Recorded information:
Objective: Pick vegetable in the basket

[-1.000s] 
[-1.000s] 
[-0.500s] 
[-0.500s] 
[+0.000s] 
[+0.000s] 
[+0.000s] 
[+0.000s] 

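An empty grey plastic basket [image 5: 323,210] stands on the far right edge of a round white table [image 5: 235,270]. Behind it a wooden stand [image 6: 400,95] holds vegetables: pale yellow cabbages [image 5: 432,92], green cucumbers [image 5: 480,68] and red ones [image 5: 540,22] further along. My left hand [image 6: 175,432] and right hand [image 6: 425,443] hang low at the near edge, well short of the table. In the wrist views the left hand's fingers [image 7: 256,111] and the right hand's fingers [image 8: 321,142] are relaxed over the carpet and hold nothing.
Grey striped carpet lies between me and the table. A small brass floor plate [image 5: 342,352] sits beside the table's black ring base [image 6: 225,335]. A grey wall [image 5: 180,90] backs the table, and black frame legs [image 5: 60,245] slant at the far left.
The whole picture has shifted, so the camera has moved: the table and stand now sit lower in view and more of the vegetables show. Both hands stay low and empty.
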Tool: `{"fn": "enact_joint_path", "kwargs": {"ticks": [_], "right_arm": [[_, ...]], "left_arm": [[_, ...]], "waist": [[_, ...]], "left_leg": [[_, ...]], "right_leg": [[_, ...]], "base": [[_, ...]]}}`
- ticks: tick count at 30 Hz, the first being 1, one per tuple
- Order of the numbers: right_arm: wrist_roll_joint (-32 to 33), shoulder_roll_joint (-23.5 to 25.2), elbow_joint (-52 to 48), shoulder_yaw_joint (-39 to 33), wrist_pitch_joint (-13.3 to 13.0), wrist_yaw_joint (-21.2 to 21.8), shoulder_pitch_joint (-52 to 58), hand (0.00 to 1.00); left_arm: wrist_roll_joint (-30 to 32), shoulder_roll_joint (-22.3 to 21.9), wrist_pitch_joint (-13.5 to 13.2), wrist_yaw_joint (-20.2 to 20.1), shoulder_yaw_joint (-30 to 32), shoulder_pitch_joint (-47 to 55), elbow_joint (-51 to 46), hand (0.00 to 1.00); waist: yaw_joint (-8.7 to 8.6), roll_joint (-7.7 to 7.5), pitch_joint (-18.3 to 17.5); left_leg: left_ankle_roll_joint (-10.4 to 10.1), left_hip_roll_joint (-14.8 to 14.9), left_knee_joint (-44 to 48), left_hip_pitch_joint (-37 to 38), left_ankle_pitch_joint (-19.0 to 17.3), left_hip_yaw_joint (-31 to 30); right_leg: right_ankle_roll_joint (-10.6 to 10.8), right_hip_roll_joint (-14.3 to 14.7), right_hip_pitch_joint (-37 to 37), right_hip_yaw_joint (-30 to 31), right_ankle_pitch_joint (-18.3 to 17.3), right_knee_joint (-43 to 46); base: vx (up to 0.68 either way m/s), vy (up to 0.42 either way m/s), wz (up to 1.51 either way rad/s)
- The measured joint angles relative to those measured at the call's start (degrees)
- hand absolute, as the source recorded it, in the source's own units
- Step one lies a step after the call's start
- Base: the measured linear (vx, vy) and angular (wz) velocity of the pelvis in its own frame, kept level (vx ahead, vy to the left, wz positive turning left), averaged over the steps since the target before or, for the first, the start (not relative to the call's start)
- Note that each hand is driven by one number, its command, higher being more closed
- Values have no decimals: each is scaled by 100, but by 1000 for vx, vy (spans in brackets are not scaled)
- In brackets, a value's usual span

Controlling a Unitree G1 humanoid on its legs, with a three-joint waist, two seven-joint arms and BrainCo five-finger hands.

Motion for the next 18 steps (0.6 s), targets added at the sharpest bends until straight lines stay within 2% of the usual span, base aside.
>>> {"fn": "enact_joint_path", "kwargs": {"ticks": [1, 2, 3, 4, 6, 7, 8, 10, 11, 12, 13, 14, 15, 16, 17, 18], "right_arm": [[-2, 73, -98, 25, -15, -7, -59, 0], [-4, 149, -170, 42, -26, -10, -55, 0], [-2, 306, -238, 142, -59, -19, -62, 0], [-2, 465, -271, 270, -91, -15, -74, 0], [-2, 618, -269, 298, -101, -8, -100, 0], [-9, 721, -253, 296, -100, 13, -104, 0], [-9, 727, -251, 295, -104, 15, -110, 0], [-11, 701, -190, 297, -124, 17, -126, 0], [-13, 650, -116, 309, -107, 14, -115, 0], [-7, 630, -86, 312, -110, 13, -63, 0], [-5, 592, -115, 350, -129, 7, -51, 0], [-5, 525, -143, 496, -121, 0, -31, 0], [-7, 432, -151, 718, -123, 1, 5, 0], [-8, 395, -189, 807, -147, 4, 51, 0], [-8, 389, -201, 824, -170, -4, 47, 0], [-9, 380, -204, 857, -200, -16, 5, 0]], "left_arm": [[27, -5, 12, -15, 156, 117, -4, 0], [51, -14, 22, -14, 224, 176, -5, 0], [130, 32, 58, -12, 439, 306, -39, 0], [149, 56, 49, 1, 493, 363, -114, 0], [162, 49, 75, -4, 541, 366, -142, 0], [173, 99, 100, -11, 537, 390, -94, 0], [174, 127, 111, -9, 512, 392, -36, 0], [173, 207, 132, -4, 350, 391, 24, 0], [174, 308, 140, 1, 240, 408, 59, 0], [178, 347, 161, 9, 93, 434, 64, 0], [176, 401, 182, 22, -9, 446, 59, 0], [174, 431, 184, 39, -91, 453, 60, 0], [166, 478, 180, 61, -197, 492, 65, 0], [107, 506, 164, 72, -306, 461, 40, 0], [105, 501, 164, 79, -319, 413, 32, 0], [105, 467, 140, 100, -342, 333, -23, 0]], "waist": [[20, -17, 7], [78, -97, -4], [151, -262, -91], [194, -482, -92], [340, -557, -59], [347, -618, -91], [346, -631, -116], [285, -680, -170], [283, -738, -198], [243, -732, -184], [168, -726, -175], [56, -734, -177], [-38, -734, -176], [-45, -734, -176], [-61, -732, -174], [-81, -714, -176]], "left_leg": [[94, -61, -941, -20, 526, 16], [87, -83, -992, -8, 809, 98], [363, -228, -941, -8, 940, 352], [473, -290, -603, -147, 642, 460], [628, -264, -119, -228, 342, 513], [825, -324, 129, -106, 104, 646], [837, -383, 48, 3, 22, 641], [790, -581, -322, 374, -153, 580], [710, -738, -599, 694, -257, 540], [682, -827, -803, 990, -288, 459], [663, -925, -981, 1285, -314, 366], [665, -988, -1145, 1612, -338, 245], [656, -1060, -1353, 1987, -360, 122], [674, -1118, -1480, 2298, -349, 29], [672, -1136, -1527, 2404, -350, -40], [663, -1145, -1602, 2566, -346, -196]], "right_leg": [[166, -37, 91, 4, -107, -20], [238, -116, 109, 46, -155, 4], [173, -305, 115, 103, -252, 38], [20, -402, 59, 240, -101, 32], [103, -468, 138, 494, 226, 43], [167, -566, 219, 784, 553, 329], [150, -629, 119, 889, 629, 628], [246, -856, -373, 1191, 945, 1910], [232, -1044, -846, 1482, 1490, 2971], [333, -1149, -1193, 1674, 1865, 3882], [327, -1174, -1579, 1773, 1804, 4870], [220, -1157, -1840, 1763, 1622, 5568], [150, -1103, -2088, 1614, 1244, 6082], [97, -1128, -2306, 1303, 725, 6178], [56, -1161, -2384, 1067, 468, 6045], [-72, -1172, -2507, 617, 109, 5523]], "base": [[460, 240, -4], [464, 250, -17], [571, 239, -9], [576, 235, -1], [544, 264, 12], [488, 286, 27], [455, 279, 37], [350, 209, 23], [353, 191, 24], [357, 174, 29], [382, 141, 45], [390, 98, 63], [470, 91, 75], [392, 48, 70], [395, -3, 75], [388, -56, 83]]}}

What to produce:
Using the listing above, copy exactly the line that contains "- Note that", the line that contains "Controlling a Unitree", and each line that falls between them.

Solved exercise:
- Note that each hand is driven by one number, its command, higher being more closed
- Values have no decimals: each is scaled by 100, but by 1000 for vx, vy (spans in brackets are not scaled)
- In brackets, a value's usual span

Controlling a Unitree G1 humanoid on its legs, with a three-joint waist, two seven-joint arms and BrainCo five-finger hands.

Output is finished, and nothing else is required.